BDP Pattern has a research programme in place to develop demountable and re-use solutions that avoid excessive expenditure and waste. The company is keen to open up world events to less-wealthy countries and improve sustainability.

“Most major event authorities are now encouraging repurposing, re-use and modular. At BDP, we strongly support this much more sustainable and cost-effective approach, both to minimise environmental impact and to enable less-wealthy nations to benefit from hosting major sporting events.”

Emerging trends

Looking ahead, Patel is noticing a “clear upscaling” of facilities and describes the general admission offer as “greatly enhanced” from a few decades ago.

Patel cites greater food and beverage offerings, pay-as-you-go dining and higher-quality concourses as emerging trends in the stadium sector, and these are set to be implemented across BDP Pattern’s ongoing projects.

“In hospitality, there seems to be a trend away from boxes (suites) towards lounges,” he says. “This offer is being stratified with a variety of options, from loge boxes to high-end dining. At our Everton project, we are going as far as introducing ‘show kitchens’ with celebrity chefs.

“Technology is a major drive for change, bringing in greater fan engagement, better data collection, at-seat service and digital event involvement.
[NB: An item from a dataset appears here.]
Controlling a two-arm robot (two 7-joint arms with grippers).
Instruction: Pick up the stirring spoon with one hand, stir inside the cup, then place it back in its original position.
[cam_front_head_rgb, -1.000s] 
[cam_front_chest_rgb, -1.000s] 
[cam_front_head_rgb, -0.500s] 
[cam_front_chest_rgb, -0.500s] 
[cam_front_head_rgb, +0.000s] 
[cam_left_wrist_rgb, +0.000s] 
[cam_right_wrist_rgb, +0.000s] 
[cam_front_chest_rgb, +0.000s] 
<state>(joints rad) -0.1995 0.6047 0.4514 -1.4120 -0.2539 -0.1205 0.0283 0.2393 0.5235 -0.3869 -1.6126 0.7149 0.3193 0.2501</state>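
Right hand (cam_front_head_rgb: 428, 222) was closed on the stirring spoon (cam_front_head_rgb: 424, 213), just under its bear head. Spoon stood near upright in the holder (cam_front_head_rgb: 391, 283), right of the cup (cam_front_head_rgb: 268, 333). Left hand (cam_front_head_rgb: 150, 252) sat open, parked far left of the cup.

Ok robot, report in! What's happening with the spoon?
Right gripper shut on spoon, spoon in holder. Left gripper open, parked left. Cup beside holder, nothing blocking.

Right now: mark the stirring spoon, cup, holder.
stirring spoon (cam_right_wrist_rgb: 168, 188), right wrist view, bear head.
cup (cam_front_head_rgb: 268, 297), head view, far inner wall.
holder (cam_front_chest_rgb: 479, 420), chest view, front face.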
Most events are now becoming a day out with significant pre- and post-match entertainment including music, lectures and gaming.”

In masterplan contexts, stadiums now offer a larger mix of facilities including retail, hotel and residential. One of our recent projects had a shopping mall embedded into the stadium. This variety helps revenue and daily footfall.

Although the past 12 months have seen the reopening of facilities around the world following COVID-19, Patel recognises that the pandemic has had a “profound” impact on eventgoers, with social habits having changed and the current cost-of-living crisis affecting fans’ spending capacity.

“With disposable income being strained, we are working to ensure venues support organisations so their attendance at sport and entertainment events remains strong,” says Patel.

“We understand that these events build social cohesion and provide relief from the challenges of daily life. Looking toward the future, we understand the importance of team sport and know it has a huge social benefit which needs to be supported and funded for the long-term benefit of all our communities.”